They would like to do something for the child.  But there is nothing they can do.  If the child were brought up into the sunlight out of that vile place, if it were cleaned and fed and comforted, that would be a good thing, indeed; but if it were done, in that day and hour all the prosperity and beauty and delight of Omelas would wither and be destroyed.  Those are the terms.  To exchange all the goodness and grace of every life in Omelas for that single, small improvement: to throw away the happiness of thousands for the chance of happiness of one: that would be to let guilt within the walls indeed.

This is The Omelas Problem.  Everyone can be happy, but the price is the endless suffering of one child.  She’s makes it clear in the story (and I can’t recommend highly enough that you read it… It’s brilliant!  I’ll drop a link in the transcript.) that there is no other way it can work.  The rules are unchangeable.  This is the foundation on which the problem rests.  You have two options, and two only.  You can stay in Omelas and enjoy the paradise created by the child’s sacrifice, or you can walk away from Omelas and find somewhere less idyllic to live.  In neither case can you affect the child’s fate.  It will continue to suffer no matter what you do.  What is the morally correct choice?
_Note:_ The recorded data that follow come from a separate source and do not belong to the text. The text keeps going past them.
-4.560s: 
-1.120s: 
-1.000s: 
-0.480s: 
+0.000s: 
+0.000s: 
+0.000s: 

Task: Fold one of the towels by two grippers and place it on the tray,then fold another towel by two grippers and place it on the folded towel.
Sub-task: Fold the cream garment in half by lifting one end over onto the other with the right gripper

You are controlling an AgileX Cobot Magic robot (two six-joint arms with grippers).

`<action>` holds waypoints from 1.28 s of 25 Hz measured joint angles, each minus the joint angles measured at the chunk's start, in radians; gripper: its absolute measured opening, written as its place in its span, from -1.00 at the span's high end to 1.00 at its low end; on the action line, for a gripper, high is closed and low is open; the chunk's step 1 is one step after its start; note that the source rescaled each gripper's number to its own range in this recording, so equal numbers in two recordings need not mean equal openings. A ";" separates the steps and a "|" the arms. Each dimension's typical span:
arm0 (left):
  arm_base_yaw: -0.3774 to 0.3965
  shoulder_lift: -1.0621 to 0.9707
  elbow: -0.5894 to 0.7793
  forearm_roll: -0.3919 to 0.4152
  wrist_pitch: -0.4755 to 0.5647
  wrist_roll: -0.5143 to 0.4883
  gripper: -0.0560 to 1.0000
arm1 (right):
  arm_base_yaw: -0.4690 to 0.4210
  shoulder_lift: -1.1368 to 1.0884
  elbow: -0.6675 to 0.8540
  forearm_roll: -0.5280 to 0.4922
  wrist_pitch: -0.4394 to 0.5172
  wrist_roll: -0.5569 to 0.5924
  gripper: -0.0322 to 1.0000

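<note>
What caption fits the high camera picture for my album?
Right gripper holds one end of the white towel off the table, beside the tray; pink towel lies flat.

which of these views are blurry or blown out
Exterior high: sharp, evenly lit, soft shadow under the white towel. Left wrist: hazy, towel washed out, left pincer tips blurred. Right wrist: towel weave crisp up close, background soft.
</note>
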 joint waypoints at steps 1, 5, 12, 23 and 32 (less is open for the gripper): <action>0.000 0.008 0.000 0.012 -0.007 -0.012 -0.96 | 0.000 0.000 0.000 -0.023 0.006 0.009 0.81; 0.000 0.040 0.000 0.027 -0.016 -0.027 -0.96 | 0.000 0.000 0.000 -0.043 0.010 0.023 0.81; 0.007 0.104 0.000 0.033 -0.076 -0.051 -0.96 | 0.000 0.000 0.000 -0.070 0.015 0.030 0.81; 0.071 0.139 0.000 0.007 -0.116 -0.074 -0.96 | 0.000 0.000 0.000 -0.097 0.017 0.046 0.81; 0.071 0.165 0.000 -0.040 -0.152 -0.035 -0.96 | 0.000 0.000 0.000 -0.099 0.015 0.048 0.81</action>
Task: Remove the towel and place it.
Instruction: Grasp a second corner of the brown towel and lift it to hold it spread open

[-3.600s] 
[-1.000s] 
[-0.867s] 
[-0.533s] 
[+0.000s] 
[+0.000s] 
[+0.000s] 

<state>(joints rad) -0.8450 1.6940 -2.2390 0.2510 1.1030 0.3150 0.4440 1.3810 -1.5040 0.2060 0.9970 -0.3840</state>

I’m not going to pretend to know.  I would like to think that, as a matter of conscience, I would choose not to live in such a society, but it’s clear that helps the child not at all.  The child’s sacrifice is, in my case, wasted.  I derive no benefit from his suffering.  Others do.  I don’t.  This doesn’t end his suffering.  It doesn’t even mitigate it. 

So, I can see that I might choose to stay.  My conscience would probably hound me endlessly.  My Prosecutor would never stop.  I would hate myself.  The happiness to be gained by his sacrifice is, again, wasted in my case because I can’t be happy knowing the price being paid for my happiness. 

Ms. LeGuin has presented us with an unsolvable moral problem.    Fortunately, we don’t have to solve it because that’s nothing like our world.  Everyone in our world is free, and few of us are happy.  That’s a fair assessment, isn’t it?

I think our moral problem is a bit more nuanced.  We don’t have one child suffering; we have many millions of people suffering.  We don’t have everyone living the idyllic life of Omelas.  We have a few living in their own private paradises. 

While the Rules of Omelas are unchangeable, the rules of our world are not.   Star Trek: Strange New Worlds recently took up this problem, and they had a line I loved: “Let the tree that grows from the roots of sacrifice lift us where suffering cannot reach.”

Our history is replete with both sacrifice and suffering.  They come in nearly infinite varieties, and they affect nearly everyone at some time or other.  We’ve made sufficient sacrifices to grow a tall, broad, powerful tree, but it fails to lift us high enough to avoid the suffering of uncounted homo sapiens.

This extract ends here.